Yacoub Talia Elia (far left), a village chief in Gonda Kosa, poses with his family circa 1958. According to family accounts, Elia was attacked and killed by bandits en route to a nearby village. (Photo courtesy of Ninevehta Khoshaba)

“The reason why myself and my family have been directly affected by our grandfather's death so much is because he didn't die of natural causes, such as old age or illness,” she said.

According to Khoshaba, her grandfather is thought to have been about 82 years old at the time of his death. She said he was known for spearheading initiatives that brought a school, a clinic and a water irrigation system to the village. 

Khoshaba thought to search for her grandfather’s name on the monument only when it was unveiled, an event she followed via local posts to social media. She and her daughter, Ninevehta Khoshaba, scanned photos of the monument shared online in search of an inscription of their ancestor’s name. Soon enough, they found it.

“Honestly, it brought tears to my eyes,” Talia Khoshaba said. “I thought of my father. He would have the same reaction…some relief with some tears.”

Robina Lajin stands with her father, Romeo Youela Lajin, in front of the monument at its opening in Gonda Kosa on April 4, 2023. (Photo courtesy of Robina Lajin).

Robina Lajin, who has with paternal ancestry in Gonda Kosa, visited from her home in Germany and attended the inauguration in person. She said the event  — and seeing the monument itself — evoked mixed emotions. 

“[The martyrs] were killed very brutally. It was very sad, very emotional. I got angry over the things that happened,” she said. “But at the same time, I was very thankful that there's actually a monument.”

Foundations for hope

For Lajin and others, the monument’s inauguration is a reminder of the past and a marker of progress and persistence for their home and community.

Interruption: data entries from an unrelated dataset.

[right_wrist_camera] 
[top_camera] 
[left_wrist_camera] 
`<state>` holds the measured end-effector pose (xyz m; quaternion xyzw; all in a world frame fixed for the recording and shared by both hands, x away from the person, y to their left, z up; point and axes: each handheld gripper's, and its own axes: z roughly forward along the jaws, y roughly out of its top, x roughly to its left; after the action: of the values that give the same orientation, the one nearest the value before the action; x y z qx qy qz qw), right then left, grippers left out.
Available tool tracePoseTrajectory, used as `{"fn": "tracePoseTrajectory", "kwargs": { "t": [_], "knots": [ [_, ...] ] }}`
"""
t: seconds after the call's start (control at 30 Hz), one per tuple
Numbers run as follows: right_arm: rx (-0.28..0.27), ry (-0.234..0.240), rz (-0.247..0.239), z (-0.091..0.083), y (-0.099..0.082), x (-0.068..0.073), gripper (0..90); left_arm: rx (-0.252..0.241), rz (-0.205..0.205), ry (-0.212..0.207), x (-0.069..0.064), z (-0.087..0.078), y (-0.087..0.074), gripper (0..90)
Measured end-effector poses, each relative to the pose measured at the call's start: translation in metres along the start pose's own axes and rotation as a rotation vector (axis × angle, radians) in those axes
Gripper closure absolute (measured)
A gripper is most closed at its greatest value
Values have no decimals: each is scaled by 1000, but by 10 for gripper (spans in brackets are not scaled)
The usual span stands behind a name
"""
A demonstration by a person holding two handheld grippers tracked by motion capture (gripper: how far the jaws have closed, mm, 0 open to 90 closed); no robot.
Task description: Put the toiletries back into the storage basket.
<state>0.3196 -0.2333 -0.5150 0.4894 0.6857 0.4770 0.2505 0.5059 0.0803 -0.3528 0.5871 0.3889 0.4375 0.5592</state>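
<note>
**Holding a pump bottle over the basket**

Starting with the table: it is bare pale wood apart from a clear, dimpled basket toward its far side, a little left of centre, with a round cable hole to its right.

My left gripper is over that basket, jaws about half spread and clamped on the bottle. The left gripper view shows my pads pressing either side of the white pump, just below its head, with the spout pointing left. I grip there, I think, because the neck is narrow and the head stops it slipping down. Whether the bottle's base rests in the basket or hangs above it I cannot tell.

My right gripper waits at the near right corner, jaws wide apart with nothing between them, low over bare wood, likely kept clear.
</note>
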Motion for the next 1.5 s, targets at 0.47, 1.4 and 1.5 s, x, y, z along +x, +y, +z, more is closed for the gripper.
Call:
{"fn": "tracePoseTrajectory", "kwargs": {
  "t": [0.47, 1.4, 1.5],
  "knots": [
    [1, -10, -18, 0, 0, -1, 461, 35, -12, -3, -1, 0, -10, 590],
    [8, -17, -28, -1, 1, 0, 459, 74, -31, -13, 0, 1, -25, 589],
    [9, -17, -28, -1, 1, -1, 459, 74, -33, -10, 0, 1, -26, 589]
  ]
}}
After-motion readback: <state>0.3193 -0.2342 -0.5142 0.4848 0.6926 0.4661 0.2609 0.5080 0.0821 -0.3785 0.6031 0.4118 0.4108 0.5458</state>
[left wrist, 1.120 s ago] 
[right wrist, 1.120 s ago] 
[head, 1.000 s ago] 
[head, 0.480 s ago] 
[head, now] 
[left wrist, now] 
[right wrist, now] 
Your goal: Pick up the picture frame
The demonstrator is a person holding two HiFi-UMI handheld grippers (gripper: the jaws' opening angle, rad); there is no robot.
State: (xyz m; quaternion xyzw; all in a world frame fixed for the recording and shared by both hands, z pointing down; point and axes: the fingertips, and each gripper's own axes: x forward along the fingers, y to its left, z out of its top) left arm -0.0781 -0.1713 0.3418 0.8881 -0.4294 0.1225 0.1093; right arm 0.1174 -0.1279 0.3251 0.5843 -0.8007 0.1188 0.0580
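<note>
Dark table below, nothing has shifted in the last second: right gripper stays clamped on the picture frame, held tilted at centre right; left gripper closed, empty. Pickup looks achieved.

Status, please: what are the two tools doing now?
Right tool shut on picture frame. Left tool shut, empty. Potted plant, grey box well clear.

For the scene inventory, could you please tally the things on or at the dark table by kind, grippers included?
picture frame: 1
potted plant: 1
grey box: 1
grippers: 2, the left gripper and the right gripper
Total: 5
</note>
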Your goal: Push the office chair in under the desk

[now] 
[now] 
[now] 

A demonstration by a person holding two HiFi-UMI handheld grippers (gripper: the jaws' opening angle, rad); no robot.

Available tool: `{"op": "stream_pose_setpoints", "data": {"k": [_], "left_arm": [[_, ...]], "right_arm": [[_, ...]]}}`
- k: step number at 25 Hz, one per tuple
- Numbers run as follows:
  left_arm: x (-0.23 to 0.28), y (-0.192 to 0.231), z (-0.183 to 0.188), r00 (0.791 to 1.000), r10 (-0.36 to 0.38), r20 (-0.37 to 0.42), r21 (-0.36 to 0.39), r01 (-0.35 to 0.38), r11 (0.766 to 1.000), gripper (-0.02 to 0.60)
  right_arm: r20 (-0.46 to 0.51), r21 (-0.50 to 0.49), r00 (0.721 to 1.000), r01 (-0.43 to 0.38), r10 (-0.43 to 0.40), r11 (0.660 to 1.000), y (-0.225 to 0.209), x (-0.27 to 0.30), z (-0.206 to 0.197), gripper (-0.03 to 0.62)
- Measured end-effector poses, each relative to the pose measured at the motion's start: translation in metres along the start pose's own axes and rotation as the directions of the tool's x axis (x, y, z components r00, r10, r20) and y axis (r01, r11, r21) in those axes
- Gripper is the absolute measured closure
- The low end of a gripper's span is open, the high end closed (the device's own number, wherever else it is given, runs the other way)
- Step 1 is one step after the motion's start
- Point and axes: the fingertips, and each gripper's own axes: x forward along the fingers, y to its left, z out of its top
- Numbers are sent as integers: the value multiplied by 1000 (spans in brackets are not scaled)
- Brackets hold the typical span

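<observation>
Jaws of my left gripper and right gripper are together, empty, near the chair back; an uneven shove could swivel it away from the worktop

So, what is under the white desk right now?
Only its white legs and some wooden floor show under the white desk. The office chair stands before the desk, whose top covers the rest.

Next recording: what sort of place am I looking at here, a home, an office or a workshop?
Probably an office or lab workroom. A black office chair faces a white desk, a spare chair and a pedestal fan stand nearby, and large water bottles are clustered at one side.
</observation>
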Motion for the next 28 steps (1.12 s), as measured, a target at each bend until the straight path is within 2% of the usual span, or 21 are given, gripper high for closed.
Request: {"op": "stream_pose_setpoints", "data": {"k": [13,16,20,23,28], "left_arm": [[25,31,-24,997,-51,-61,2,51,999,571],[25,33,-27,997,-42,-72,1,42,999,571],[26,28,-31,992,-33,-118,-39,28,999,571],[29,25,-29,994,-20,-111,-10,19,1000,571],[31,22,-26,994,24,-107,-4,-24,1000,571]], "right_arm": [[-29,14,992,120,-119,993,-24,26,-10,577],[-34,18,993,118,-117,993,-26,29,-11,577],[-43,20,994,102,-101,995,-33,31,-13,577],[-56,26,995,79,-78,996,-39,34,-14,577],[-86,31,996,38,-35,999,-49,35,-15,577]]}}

“It definitely puts a spotlight on [the community],” she said. “More people will start to think, ‘We need a monument as well in our villages to honor our martyrs.’ I think it's a very good symbol, or maybe, motivation for more villagers to do the same.”

And for Toma, a witness of a hometown now a shadow of the one she knew only to represent joy, childhood and family, finds new purpose in revisiting her village.

“All these years, it was as if there was a heavy rock sitting on my chest,” Toma said. “Coming here, seeing that monument, that weight was lifted. I feel lighter now.”